モールを後にした遼と楓は、マンションへと続く街路を並んで歩いていた。

夕方の柔らかな日差しが街全体を金色に染め、風に揺れる木々の影がアスファルトの上で揺らめいている。

休日の喧騒も徐々に静まり、行き交う人々の姿は少なくなっていた。


「今日、一日中歩き回ったね」

楓が軽く息をつきながら言うと、遼は少し笑みを浮かべて頷いた。


「確かに。でも、なんだかあっという間だった。一条さんと回ると時間が短く感じるっていうか」

「そういうの、もう少し自然に言えないの?」

楓が軽く睨むように言いながらも、どこか楽しげに肩をすくめる。

遼は気まずそうに笑いながら返した。


「お世辞じゃないんだけどな」

「そういうとこがズルいっていうか、調子いいっていうか……」


そう言いながらも、楓はふっと笑みを漏らした。


「まあ、私も久々にこういうことしたから、結構楽しかったけどね」

その言葉に、遼は少し意外そうな表情を浮かべた。


「久々って、普段あんまり出かけたりしないの?」

「そうだね。必要な買い物があるときくらいかな。基本は家にいる方が多い」

楓は特に気にした様子もなくさらりと答える。


「でも、今日は付き合ってもらったし、こういうのもたまには悪くないかなって思った」


その一言に、遼は軽く微笑んで頷いた。


「そっか。それなら良かった」

「まあ、誘ったのは私だけどね」

楓が少し呆れたように言うと、二人はどちらともなく小さく笑った。


マンションのエレベーターが静かに7階で止まり、扉が開く。

楓は降りたところで足を止め、振り返った。


「じゃ、ここで解散だね」

「そうだね。今日はありがとう。一条さんが一緒にいてくれなかったら、たぶん俺、一人でブラブラして終わってたと思う」


遼がそう言うと、楓は少し目を丸くしてから軽く笑った。


「くすぐったいってば、そういうの。でも……まあ、いいけど」

彼女の声には、どこか照れくさそうな響きがあった。


楓は一瞬の間を置いてから言葉を続ける。


「私も楽しかった。こんなにいろいろ見ることも普段ないし。まあ、天城くんがついてきてくれたのも、そんなに悪くなかったかな」

「お、それって褒めてる?」

遼が少し茶化すように言うと、楓は目をそらして眉をひそめた。


「……受け取り方は自由」


そう言って軽く買い物袋を揺らし、夕方の光が差し込む廊下を歩き出す。

ドアの前に立ち止まると、振り返らずに言葉を落とした。


「じゃ、またね」

「うん。また」


遼が手を軽く挙げると、楓は小さく頷いて部屋の中へ消えた。

ドアが静かに閉まり、その場には静寂が戻った。


遼は自分の部屋に戻り、買ってきた本を机の上に置いた。

荷物を整理する手を止め、ふと呟く。


「楽しかった、か……」


その言葉を繰り返しながら、少し笑みを浮かべる。

考えてみると、こうして誰かと一日中過ごすのは久しぶりだった。


(なんだかんだで、一条さんって取っつきやすいよな)


冷蔵庫から冷たい水を取り出し、グラスに注ぐ。

一息ついた後、机の上の本に目をやりながら、次にまた彼女とこうして出かける機会があるのだろうかとぼんやり考えた。

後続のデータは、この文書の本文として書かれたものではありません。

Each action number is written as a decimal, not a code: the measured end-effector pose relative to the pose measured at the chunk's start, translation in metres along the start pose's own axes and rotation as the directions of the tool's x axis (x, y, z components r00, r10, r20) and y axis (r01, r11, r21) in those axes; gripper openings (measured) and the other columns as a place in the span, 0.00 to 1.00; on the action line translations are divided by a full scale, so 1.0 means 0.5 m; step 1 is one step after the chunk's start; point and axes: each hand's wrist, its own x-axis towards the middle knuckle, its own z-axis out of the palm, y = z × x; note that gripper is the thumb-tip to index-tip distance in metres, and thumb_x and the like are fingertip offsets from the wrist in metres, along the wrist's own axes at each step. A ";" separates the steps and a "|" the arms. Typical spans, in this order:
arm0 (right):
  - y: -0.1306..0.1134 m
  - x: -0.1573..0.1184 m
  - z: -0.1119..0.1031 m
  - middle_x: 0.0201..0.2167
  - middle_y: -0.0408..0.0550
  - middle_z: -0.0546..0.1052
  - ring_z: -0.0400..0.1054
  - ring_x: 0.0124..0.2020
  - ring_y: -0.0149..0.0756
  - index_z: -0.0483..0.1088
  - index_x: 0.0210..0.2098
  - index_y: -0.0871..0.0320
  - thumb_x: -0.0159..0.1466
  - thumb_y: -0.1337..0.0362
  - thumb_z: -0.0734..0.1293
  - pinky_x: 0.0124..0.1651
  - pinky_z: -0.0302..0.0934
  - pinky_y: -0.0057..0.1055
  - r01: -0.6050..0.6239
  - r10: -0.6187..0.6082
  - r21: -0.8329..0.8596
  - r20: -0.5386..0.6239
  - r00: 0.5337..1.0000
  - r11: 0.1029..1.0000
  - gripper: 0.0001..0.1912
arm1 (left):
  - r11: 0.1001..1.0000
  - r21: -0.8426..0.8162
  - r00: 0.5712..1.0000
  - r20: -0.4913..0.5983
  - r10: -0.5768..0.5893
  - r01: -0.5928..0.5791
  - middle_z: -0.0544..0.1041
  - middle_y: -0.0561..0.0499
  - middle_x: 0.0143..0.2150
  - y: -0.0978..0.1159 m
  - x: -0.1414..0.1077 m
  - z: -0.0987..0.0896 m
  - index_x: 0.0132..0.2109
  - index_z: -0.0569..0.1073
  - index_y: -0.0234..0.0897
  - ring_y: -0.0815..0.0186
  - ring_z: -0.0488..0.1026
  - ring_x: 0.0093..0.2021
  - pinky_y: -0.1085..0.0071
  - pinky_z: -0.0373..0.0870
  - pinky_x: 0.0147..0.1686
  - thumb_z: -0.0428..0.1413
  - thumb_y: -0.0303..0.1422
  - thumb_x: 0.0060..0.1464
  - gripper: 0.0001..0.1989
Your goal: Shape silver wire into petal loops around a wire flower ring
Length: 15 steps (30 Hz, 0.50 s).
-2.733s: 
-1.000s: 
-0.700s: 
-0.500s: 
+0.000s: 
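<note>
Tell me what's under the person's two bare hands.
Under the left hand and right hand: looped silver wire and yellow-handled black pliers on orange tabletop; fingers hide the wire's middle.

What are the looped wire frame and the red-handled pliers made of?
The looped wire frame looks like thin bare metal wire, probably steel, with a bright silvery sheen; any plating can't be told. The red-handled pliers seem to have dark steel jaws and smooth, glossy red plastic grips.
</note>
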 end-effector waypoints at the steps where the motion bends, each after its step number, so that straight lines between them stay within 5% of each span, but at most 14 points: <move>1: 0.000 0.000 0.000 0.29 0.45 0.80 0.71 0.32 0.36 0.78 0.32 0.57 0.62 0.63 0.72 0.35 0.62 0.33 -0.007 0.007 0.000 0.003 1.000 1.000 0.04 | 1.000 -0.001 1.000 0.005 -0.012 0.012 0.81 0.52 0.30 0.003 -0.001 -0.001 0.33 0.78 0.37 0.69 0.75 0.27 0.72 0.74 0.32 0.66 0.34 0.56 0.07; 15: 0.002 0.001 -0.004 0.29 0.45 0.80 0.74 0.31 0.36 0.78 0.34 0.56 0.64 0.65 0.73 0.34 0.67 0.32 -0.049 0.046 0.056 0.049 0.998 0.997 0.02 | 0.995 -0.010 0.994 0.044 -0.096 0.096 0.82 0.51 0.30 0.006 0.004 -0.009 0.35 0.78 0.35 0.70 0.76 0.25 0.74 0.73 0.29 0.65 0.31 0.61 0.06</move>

一方、楓も部屋に戻ると、買い物袋をテーブルの上に置き、ソファに腰を下ろした。

カーディガンを袋から取り出して広げ、軽く手に取る。


「……まあ、いい買い物だったかな」


そう呟きながら、その柔らかな手触りを感じて、ふっと微笑む。

カーディガンを畳み直して袋に戻した後、今日一日の出来事を静かに思い返していた。


(天城くん、やっぱり変な人だよね。押してくるわけでもないのに、こっちを振り回すっていうか……)


遼の穏やかな態度や、どこか居心地の良い雰囲気を思い出しながら、楓は無意識に頬を緩めていた。

その微笑みが自分でも不意だったのか、楓は小さく息をつく。


「次、こういうことあるのかな……」


声にするにはぎりぎりの小ささで呟くと、リモコンに手を伸ばし、テレビをつけた。

画面に映る何気ないニュース番組を眺めながら、楓は今日の記憶をそっと心の片隅にしまった。